§ THE TASK
When a line in the listing below contains the word "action", return a copy of that line.

§ RAW DATA

★ ★ ★ ★ ★ ★ ★

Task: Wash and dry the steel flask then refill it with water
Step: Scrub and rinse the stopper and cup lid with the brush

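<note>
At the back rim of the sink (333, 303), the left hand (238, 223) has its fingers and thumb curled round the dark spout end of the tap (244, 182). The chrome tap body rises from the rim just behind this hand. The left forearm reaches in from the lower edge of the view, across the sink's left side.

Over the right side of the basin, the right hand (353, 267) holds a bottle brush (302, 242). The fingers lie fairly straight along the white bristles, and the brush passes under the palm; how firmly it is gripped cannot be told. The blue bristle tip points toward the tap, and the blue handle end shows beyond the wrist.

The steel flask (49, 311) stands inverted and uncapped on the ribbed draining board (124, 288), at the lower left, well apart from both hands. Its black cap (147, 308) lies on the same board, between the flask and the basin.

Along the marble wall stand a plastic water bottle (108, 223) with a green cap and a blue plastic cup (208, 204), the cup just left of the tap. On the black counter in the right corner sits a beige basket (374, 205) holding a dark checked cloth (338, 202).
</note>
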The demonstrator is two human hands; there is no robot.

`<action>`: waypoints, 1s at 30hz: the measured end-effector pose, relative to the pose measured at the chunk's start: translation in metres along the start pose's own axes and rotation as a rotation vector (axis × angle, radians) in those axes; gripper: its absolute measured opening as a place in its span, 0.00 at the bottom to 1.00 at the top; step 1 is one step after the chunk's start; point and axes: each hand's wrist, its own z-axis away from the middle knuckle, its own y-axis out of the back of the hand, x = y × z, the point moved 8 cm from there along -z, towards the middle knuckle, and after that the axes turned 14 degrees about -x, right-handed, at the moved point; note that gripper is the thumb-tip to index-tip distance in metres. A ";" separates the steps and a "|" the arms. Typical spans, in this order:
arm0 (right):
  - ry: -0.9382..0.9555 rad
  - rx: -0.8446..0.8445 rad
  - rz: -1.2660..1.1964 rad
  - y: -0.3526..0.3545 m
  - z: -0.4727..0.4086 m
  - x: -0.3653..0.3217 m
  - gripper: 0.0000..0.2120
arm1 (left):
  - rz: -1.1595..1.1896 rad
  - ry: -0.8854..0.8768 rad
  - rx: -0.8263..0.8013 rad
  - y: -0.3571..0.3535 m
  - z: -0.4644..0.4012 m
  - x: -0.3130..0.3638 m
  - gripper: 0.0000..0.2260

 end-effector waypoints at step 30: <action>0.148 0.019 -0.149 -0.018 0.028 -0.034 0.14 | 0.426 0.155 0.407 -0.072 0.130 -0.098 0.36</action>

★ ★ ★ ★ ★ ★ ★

§ FINISHED EXERCISE
`<action>`: waypoints, 1s at 30hz: the measured end-effector pose, relative to the pose measured at the chunk's start: translation in metres along the start pose's own axes and rotation as a rotation vector (axis × angle, radians) in those axes; gripper: its absolute measured opening as a place in its span, 0.00 at the bottom to 1.00 at the top; step 1 is one step after the chunk's start; point and axes: each hand's wrist, its own z-axis away from the middle knuckle, its own y-axis out of the back of the hand, x = y × z, the point moved 8 cm from there along -z, towards the middle knuckle, and after that the axes turned 14 degrees about -x, right-handed, at the moved point; note that gripper is the thumb-tip to index-tip distance in metres. A ";" separates the steps and a "|" the arms. Typical spans, in this order:
 end-effector waypoints at step 30: <action>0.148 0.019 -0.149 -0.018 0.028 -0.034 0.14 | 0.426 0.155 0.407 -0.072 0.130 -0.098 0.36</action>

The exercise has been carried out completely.